Vibha Chawla had almost finished styling Manjula for the wedding in the “bride suite” adjoining the banquet hall when the fire broke out.
“Somebody opened the door, shouted that there was a fire and asked us to run. All my make-up stuff, tongs, iron, everything was scattered. With Manjula, her sister and my assistant, we rushed down. I was carrying Manjula’s dupatta. At least 50-odd people were rushing down with us and we saw thick smoke,” Chawla said.
Thick smoke could be seen billowing out of the building from about half a kilometre away around 5.30pm.
Sreyasi Deogharia and Soumi Mukherjee, students of Calcutta Medical College and Hospital, were hanging out in the food court on the second floor. “I got a burning smell but never thought there was a fire. The employees at the food court alerted us,” said Soumi.
The Ballygunge Haldiram belongs to Mahesh Agarwal, who owns Pratik Food Products and also runs an outlet at the Exide crossing.
He is the brother of Prabhu Shankar Agarwal, who owns the brand that runs under the name Haldiram’s Prabhuji.
Prabhu was arrested in 2005 for allegedly engaging a hitman, Gopal Tiwari, to shoot the nephew of a tea-stall owner in Burrabazar. Investigations had suggested Prabhu wanted to open a business outlet at a place where the tea-stall owner was a tenant and reluctant to vacate possession. Sentenced to life imprisonment by Bankshall court, he got bail from the Supreme Court in 2010.
Mahesh’s Haldiram has a history of fires. The Exide crossing outlet caught fire on November 19, 2008. Six tenders fought for around six hours to douse the blaze. The November fire was the second incident in three months and third in a year.
In February 2009, the high court had set conditions for the reopening of the Exide crossing outlet. Justice Sanjib Banerjee had ruled that the owner could not store more than 23 gas cylinders in the kitchen.
“The remaining cylinders can be kept in a storeroom which should be at least three metres from the outlet. The storeroom can be used subject to the approval of authorised gas dealers and the fire department,” the judge had said.
In Ballygunge today, dozens of cylinders were taken out of the building after the fire and packed into a van.

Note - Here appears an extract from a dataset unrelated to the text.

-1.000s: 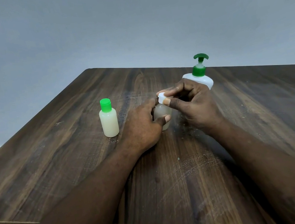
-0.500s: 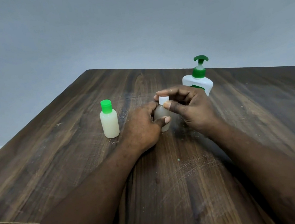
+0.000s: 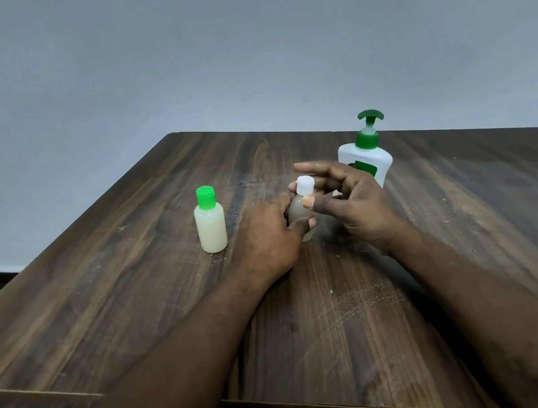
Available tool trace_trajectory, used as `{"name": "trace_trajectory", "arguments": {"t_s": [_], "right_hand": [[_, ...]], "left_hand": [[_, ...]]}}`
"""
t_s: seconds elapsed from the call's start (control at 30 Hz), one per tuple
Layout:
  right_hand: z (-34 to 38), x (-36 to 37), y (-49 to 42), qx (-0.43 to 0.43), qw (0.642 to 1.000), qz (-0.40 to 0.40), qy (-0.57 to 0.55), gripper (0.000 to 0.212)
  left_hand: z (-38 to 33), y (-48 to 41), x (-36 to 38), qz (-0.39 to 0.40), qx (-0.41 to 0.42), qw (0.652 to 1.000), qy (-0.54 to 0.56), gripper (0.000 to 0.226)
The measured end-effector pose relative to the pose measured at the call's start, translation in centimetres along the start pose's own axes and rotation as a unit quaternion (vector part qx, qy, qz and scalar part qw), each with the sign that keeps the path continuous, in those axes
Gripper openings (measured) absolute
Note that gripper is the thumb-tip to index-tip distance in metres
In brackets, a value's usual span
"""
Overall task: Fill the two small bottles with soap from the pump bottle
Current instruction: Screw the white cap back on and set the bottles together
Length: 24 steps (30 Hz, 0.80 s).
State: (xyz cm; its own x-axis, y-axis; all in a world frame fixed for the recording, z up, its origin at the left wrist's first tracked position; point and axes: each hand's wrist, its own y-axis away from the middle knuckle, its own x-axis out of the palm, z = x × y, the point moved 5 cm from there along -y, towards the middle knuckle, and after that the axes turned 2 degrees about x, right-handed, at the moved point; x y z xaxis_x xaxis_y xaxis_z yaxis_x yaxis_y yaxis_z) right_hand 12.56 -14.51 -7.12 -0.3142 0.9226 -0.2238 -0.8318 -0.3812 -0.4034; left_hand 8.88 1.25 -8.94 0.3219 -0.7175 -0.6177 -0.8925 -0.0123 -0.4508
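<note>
White-capped small bottle (image 3: 299, 215): centre of frame, upright on the table (image 3: 134, 292), body looks cloudy-filled, though mostly covered. White cap (image 3: 305, 185) seated on its neck.

Left hand (image 3: 265, 235): wrapped round the bottle's body, thumb across the near side, steadying it on the wood.

Right hand (image 3: 352, 200): just right of the bottle, fingers fanned out nearly straight, index reaching over the cap. Thumb tip rests at the neck just under the cap. Can't tell whether any finger touches the cap's far side.

Green-capped small bottle (image 3: 210, 224): left of centre, just beside the left hand but apart from it, capped, creamy soap nearly up to the shoulder. Untouched.

Pump bottle (image 3: 367, 162): behind the right hand, upper right of centre, upright, nobody on the pump.

Progress, as judged: one bottle filled and closed; the second appears filled with its cap on. Little left beyond a final snug of the cap and letting go.

Change from half a second back: right-hand fingers were curled over the cap, now they've spread and lifted off. Pump bottle more exposed behind the hand. Left-hand hold and green-capped bottle unchanged.
</note>
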Motion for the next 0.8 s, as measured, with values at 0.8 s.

According to rules, a food joint should use a commercial gas cylinder that weighs 19.5kg and costs Rs 1,923, which comes to around Rs 100 a kilo. Fully subsidised domestic cylinders, weighing 14.2kg, are priced at Rs 416 or Rs 29.2/kg. The non-subsidised domestic cylinders — also 14.2kg — cost Rs 1169, which means Rs 82.3/kg.
The director-general of the West Bengal Fire and Emergency Services, D.P. Tarenia, said: “The kitchen adjacent to the banquet hall is suspected to be the source of fire. It appears that a leak in a gas cylinder or in the pipe that connects it to the oven triggered the blaze.”